El frío aire invernal le atizaba el rostro como cien afiladas espadas. Mientras caminaba se preguntaba cuál sería la distancia entre Londres y Rusia, cuánto tardaría alguien en llegar a pie. ¿Por qué se le había ocurrido Rusia como destino? Ni idea, y realmente no importaba, no es como si esa noche fuera a emprender un largo recorrido a pie como el que hacen aquellos deschabetados que presumen de estar de peregrinaje y caminan quién sabe cuántos kilometros descalzos, malditos locos.
Su elegante gabardina le golpea la parte trasera de los muslos, pegándole el pantálon contra la ropa interior térmica. Qué ridiculez, ropa interior térmica. Si se encontrara con su versión de hace treinta años, con aquel joven veinteañero vigoroso y lleno de vida, probablemente se burlaría de él. En su juventud nada lo perturbaba, tenía el mundo a sus pies y se sentía inmortal, o por lo menos cierta suerte de invencibilidad acompañaba a su ego a donde quiera que iba.
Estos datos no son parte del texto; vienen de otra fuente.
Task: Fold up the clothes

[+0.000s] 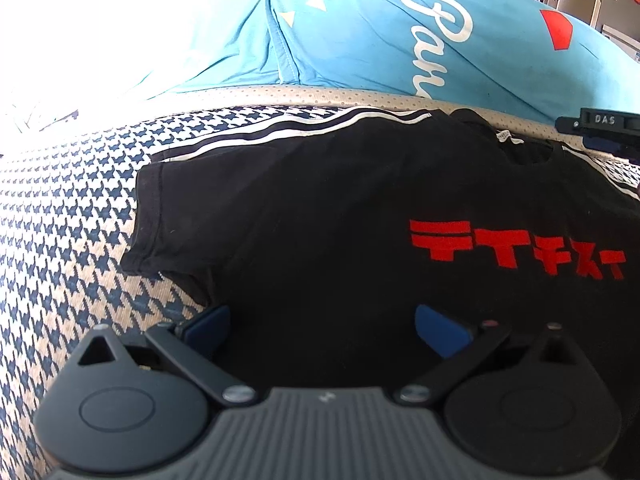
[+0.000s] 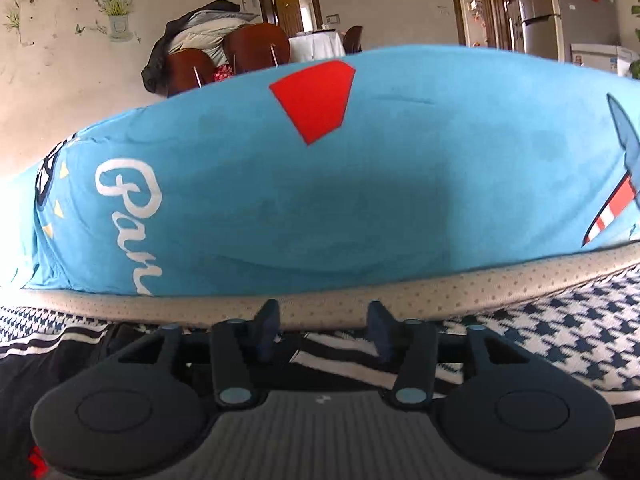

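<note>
A black T-shirt (image 1: 320, 208) with red lettering and white-striped shoulders lies flat, front up, on a houndstooth sofa seat (image 1: 60, 232). My left gripper (image 1: 322, 326) is open, low over the shirt's left side below the sleeve, its blue pads apart and holding nothing. My right gripper (image 2: 324, 330) is open over the shirt's striped right shoulder (image 2: 340, 364) near the collar, with nothing between its fingers. Part of the right gripper shows at the far right edge of the left wrist view (image 1: 600, 128).
A large blue cushion (image 2: 320, 184) with white script and a red patch lies along the back of the seat, just beyond the shirt. Behind it are chairs with piled coats (image 2: 208, 36), a doorway and a fridge (image 2: 560, 12).
</note>
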Available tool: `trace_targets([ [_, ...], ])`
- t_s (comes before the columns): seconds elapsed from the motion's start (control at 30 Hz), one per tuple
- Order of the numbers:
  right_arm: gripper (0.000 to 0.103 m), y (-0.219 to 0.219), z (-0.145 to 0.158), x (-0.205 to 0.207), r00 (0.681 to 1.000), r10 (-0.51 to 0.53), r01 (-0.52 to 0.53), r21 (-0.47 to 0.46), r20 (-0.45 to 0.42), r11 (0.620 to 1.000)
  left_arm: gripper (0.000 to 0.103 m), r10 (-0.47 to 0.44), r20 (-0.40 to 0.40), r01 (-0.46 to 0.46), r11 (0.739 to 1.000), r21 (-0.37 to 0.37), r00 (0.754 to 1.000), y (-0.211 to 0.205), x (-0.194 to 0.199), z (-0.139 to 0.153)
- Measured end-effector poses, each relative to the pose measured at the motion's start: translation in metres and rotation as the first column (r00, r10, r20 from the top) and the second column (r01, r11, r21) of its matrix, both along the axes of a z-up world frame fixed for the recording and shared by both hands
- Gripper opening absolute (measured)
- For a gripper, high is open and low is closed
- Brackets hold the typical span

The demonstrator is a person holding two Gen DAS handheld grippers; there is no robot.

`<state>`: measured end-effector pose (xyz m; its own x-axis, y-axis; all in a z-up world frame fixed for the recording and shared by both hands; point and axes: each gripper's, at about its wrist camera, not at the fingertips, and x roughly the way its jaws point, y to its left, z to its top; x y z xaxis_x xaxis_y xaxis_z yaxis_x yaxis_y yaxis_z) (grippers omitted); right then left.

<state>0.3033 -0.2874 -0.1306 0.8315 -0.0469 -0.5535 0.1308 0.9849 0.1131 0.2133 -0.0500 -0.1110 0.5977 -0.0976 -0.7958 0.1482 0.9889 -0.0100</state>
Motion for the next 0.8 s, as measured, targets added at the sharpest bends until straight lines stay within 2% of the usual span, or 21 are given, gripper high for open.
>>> trace_targets([
  [0.07,0.055,0.001,-0.005,0.001,1.0,0.004,-0.004,-0.008,-0.014,1.0,0.103,0.002,0.002,-0.002,1.0,-0.003,1.0,0.0,0.0,0.0],
  [0.17,0.054,0.01,-0.015,0.003,1.0,0.017,-0.019,-0.071,-0.023,0.997,0.103,0.002,0.001,-0.002,1.0,0.001,1.0,0.0,0.001,-0.001],
  [0.23,0.036,0.016,-0.016,0.002,1.0,0.028,-0.029,-0.1,-0.014,0.995,0.103,0.001,0.002,-0.001,1.0,0.006,1.0,-0.001,0.001,-0.002],
  [0.27,0.016,0.018,-0.016,0.002,0.999,0.031,-0.032,-0.112,-0.011,0.993,0.103,0.002,0.003,-0.002,1.0,0.006,1.0,-0.001,0.001,-0.002],
  [0.3,0.013,0.021,-0.015,0.003,1.0,0.019,-0.02,-0.141,-0.012,0.99,0.103,0.002,0.003,-0.002,1.0,0.007,1.0,-0.001,0.001,-0.002],
  [0.4,0.013,0.027,-0.019,0.006,1.0,-0.027,0.024,-0.203,-0.014,0.979,0.103,0.005,0.001,-0.005,1.0,0.001,1.0,0.001,0.002,-0.001],
  [0.53,0.015,0.03,-0.015,0.009,0.995,-0.094,0.089,-0.195,-0.016,0.977,0.103,0.023,0.004,-0.023,1.0,-0.014,1.0,0.005,0.005,0.001],
  [0.6,0.016,0.036,-0.008,0.008,0.995,-0.094,0.095,-0.192,0.014,0.977,0.103,0.035,0.013,-0.035,0.999,-0.02,0.999,0.007,0.005,0.002],
  [0.7,0.022,0.053,0.006,0.001,0.996,-0.029,0.045,-0.19,0.086,0.981,0.103,0.062,0.026,-0.062,0.998,-0.005,0.998,0.009,0.005,0.004],
  [0.8,0.023,0.071,0.016,0.001,0.985,0.137,-0.125,-0.107,0.108,0.986,0.103,0.093,0.019,-0.093,0.996,-0.003,0.995,0.013,0.007,0.004],
])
Pero ahora todo ha cambiado, la certidumbre de la mortalidad ha desplazado la falsa seguridad y la arrogancia que durante tantos años lo caracterizaron.
Camina hasta el lugar indicado. Un buzón rojo al que van a parar las cartas y paquetes de aquellos a quienes la modernidad aún no toca a la puerta. Mete la mano, hurgando en aquella caja, la cual parece tener la intención de comerle las puntas de los dedos. Finalmente éstos tocan algo duro, una superficie lisa y al parecer cuadrada, lo sujeta firmemente y extrae lo que hay en el interior de ese arcaico baúl.
Lo que debía estar allí, esa noche, a esa hora, está. Y lo sostiene entre sus trémulas manos. Él es débil, siempre lo ha sido. No entiende por qué aquella mujer dejaría a su merced aquella única copia del libro que ella escribió durante los últimos años de su vida. Quizá creyó que él como escritor haría algo con su novela, o que quizá la comprendería o vería en ella algo que nadie más podría. No importa.
Regresa a su casa, otra vez bajo la sutil paliza que el aire le prodiga a cada paso.
Al entrar se prepara un café, para después sentarse en su sillón favorito. Abre cuidadosamente la novela, atada en una rudimentaria encuadernación. Lee ávidamente durante toda la noche, sólo se detiene para ir al baño o frotarse los ojos, pero sólo muy esporadicamente.
Finalmente, cuando el sol comienza a aparecer en el horizonte, a través de la inmensa ventana de 3 metros de altura, termina su lectura. Aún no puede interpretar los sentimientos que han despertado en él. Y nunca lo hará.
Camina hasta el closet gigante que hay detrás de su habitación, se acerca hasta el compartimento donde guarda el revólver que heredó de su padre. Saca cinco de las seis balas de la recámara del arma, para así despejar las posibles dudas sobre sus intenciones a quienes lo encuentren más tarde. Va hasta su inmensa cama, se sienta en el borde. Martilla el arma, mete el cañón en su boca, apuntando hacia arriba, para no errar, y jala del gatillo.